◆ TRY IT
Your answer must be the full set of records, copied exactly, with no pictures in it.

LISTED RECORDS section start

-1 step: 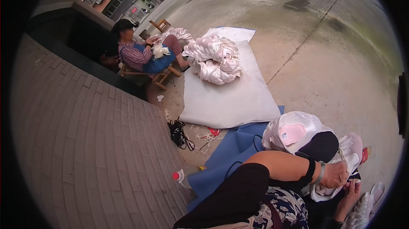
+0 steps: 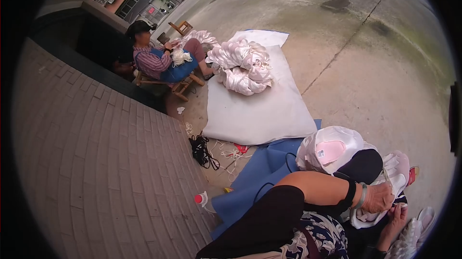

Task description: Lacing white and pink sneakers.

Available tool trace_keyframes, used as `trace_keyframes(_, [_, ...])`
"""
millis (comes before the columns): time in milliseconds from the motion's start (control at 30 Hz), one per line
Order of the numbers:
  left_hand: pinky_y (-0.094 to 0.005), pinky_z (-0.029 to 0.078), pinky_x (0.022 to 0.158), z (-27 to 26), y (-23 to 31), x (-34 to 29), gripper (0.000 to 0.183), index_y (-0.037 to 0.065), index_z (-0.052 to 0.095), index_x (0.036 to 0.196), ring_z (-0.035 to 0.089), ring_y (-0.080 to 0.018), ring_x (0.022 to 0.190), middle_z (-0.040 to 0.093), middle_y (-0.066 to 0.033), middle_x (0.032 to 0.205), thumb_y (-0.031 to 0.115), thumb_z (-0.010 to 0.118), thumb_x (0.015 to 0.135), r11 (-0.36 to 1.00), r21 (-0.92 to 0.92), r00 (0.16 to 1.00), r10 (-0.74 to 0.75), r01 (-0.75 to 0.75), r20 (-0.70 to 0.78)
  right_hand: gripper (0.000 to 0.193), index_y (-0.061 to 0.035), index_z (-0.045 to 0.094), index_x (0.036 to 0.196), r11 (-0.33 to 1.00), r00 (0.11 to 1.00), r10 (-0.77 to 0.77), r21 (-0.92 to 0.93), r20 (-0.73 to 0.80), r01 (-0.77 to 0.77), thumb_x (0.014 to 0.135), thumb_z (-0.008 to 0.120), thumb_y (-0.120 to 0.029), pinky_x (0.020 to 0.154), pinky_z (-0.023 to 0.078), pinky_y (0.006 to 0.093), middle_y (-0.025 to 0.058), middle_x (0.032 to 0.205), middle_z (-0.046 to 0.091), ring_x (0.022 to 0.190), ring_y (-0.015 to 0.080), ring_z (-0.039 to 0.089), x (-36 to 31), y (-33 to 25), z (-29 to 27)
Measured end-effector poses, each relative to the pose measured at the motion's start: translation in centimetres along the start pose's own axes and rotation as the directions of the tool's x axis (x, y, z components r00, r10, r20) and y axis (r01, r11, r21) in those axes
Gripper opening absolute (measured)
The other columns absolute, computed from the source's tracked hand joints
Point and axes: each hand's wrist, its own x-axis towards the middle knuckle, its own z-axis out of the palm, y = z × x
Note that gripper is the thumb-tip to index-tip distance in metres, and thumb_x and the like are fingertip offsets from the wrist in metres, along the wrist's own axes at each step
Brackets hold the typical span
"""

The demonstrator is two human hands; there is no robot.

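At the lower right, a white shoe upper [image 2: 362, 220] with a pale pink inside lies under my hands. My left hand [image 2: 378, 197], a bracelet at its wrist, has curled fingers closed on the upper. Just beside it my right hand [image 2: 397, 221] pinches with its fingertips close to the left one. What lies in that pinch is too small to make out; a black and white edge shows there. A second white upper with a pink insole [image 2: 332, 152] rests beyond my left arm, next to a dark rounded piece [image 2: 363, 165].
Stacked white uppers [image 2: 409, 239] lie right of my hands. Ahead, a bundle of uppers [image 2: 245, 69] sits on a white sheet [image 2: 260, 119], near a blue cloth [image 2: 250, 162]. Black cords [image 2: 202, 152] and a red-capped bottle [image 2: 201, 197] are by the brick wall. Another person [image 2: 156, 59] sits working.
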Motion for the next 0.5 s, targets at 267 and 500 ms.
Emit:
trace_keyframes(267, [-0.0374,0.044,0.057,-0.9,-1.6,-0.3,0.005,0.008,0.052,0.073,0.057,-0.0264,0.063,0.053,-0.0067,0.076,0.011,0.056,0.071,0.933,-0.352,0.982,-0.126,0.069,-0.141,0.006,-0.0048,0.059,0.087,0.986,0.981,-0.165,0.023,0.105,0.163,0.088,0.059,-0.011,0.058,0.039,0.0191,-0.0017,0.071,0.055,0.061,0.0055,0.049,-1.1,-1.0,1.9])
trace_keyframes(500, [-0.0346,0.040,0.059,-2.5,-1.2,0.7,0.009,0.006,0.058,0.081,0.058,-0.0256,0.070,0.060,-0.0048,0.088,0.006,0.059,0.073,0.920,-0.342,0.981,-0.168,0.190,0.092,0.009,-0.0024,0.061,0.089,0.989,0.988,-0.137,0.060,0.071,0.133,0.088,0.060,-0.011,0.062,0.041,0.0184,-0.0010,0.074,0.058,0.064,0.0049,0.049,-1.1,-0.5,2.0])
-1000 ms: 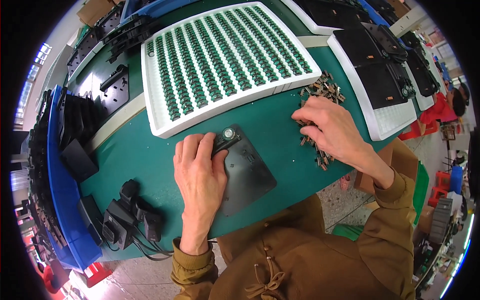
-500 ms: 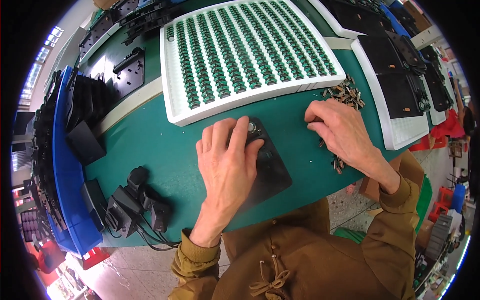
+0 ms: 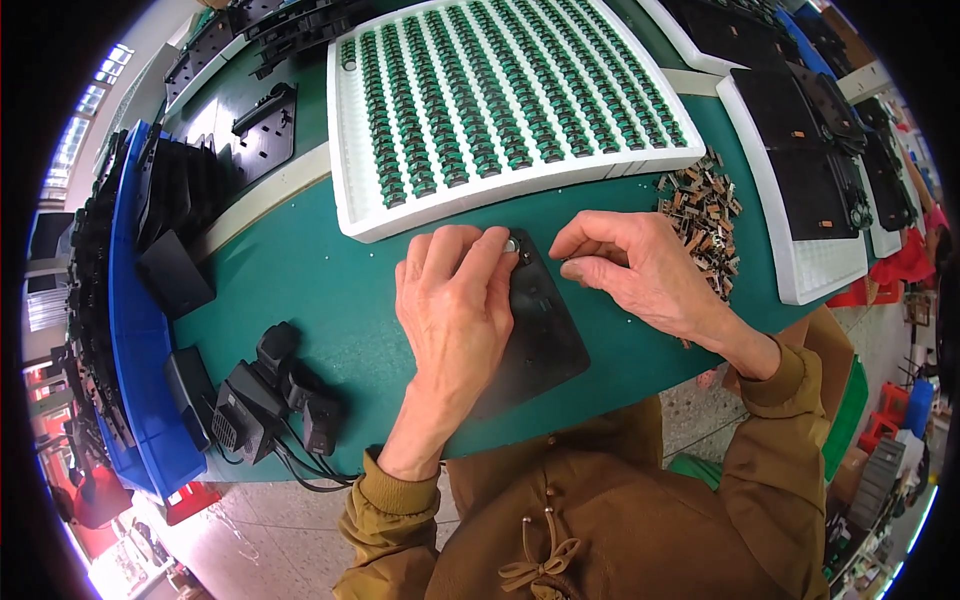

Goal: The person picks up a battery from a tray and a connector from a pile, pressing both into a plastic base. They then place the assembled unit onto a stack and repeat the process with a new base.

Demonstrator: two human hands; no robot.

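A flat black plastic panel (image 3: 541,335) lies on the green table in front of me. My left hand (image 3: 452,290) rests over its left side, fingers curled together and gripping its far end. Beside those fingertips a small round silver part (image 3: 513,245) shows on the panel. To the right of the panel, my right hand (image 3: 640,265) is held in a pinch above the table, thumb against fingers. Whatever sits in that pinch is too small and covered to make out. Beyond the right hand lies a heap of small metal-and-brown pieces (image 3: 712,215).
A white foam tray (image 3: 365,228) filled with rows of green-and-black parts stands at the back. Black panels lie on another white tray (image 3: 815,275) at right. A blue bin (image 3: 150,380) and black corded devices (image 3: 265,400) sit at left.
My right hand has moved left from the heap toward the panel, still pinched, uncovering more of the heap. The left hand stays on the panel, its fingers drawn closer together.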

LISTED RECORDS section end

◆ TASK OUTPUT
-1 step: 
+0 steps: 

Task description: Lacing white and pink sneakers.

Available tool trace_keyframes, used as `trace_keyframes(_, [_, ...])`
"""
millis (comes before the columns): time in milliseconds from the motion's start (control at 30 Hz), one per line
Order of the numbers:
  left_hand: pinky_y (-0.094 to 0.005), pinky_z (-0.029 to 0.078), pinky_x (0.022 to 0.158), z (-27 to 26), y (-23 to 31), x (-34 to 29), gripper (0.000 to 0.183), index_y (-0.037 to 0.065), index_z (-0.052 to 0.095), index_x (0.036 to 0.196), ring_z (-0.035 to 0.089), ring_y (-0.080 to 0.018), ring_x (0.022 to 0.190), middle_z (-0.040 to 0.093), middle_y (-0.066 to 0.033), middle_x (0.032 to 0.205), thumb_y (-0.031 to 0.115), thumb_z (-0.010 to 0.118), thumb_x (0.015 to 0.135), r11 (-0.36 to 1.00), r21 (-0.92 to 0.92), r00 (0.16 to 1.00), r10 (-0.74 to 0.75), r01 (-0.75 to 0.75), r20 (-0.70 to 0.78)
  right_hand: gripper (0.000 to 0.193), index_y (-0.061 to 0.035), index_z (-0.045 to 0.094), index_x (0.036 to 0.196), r11 (-0.33 to 1.00), r00 (0.11 to 1.00), r10 (-0.77 to 0.77), r21 (-0.92 to 0.93), r20 (-0.73 to 0.80), r01 (-0.77 to 0.77), thumb_x (0.014 to 0.135), thumb_z (-0.008 to 0.120), thumb_y (-0.120 to 0.029), pinky_x (0.020 to 0.154), pinky_z (-0.023 to 0.078), pinky_y (0.006 to 0.093), middle_y (-0.025 to 0.058), middle_x (0.032 to 0.205), middle_z (-0.046 to 0.091), ring_x (0.022 to 0.190), ring_y (-0.015 to 0.080), ring_z (-0.039 to 0.089), x (-36 to 31), y (-33 to 25), z (-29 to 27)
Measured end-effector poses, each relative to the pose measured at the motion's start: translation in centimetres along the start pose's own axes and rotation as the directions of the tool's x axis (x, y, z components r00, r10, r20) and y axis (r01, r11, r21) in those axes
Gripper opening absolute (measured)
The other columns absolute, computed from the source's tracked hand joints
Point and axes: each hand's wrist, its own x-axis towards the middle knuckle, its own z-axis out of the palm, y = z × x
Note that gripper is the thumb-tip to index-tip distance in metres, and thumb_x and the like are fingertip offsets from the wrist in metres, along the wrist's own axes at each step
Brackets hold the typical span
"""

The demonstrator is two human hands; there is no robot.

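At the lower right, a white shoe upper [image 2: 362, 220] with a pale pink inside lies under my hands. My left hand [image 2: 378, 197], a bracelet at its wrist, has curled fingers closed on the upper. Just beside it my right hand [image 2: 397, 221] pinches with its fingertips close to the left one. What lies in that pinch is too small to make out; a black and white edge shows there. A second white upper with a pink insole [image 2: 332, 152] rests beyond my left arm, next to a dark rounded piece [image 2: 363, 165].
Stacked white uppers [image 2: 409, 239] lie right of my hands. Ahead, a bundle of uppers [image 2: 245, 69] sits on a white sheet [image 2: 260, 119], near a blue cloth [image 2: 250, 162]. Black cords [image 2: 202, 152] and a red-capped bottle [image 2: 201, 197] are by the brick wall. Another person [image 2: 156, 59] sits working.
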Motion for the next 0.5 s, targets at 267 and 500 ms.
Emit:
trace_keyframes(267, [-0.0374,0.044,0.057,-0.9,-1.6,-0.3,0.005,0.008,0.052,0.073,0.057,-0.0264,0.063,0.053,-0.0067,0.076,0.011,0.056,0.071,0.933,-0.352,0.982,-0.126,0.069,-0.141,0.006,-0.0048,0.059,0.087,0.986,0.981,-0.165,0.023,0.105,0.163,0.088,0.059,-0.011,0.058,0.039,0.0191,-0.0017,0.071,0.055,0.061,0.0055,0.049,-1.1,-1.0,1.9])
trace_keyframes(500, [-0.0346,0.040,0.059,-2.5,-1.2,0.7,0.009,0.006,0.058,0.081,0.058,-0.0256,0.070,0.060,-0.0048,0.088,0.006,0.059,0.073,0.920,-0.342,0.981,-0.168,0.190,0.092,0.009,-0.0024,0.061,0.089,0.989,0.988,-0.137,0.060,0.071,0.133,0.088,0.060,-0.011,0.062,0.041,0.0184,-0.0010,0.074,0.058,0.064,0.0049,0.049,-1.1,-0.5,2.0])
-1000 ms: 
-500 ms: 
+0 ms: 

Goal: The person picks up a battery from a tray and a connector from a pile, pressing both into a plastic base. They then place the assembled unit onto a stack and repeat the process with a new base.

Demonstrator: two human hands; no robot.

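A flat black plastic panel (image 3: 541,335) lies on the green table in front of me. My left hand (image 3: 452,290) rests over its left side, fingers curled together and gripping its far end. Beside those fingertips a small round silver part (image 3: 513,245) shows on the panel. To the right of the panel, my right hand (image 3: 640,265) is held in a pinch above the table, thumb against fingers. Whatever sits in that pinch is too small and covered to make out. Beyond the right hand lies a heap of small metal-and-brown pieces (image 3: 712,215).
A white foam tray (image 3: 365,228) filled with rows of green-and-black parts stands at the back. Black panels lie on another white tray (image 3: 815,275) at right. A blue bin (image 3: 150,380) and black corded devices (image 3: 265,400) sit at left.
My right hand has moved left from the heap toward the panel, still pinched, uncovering more of the heap. The left hand stays on the panel, its fingers drawn closer together.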

The response to this exercise is finished.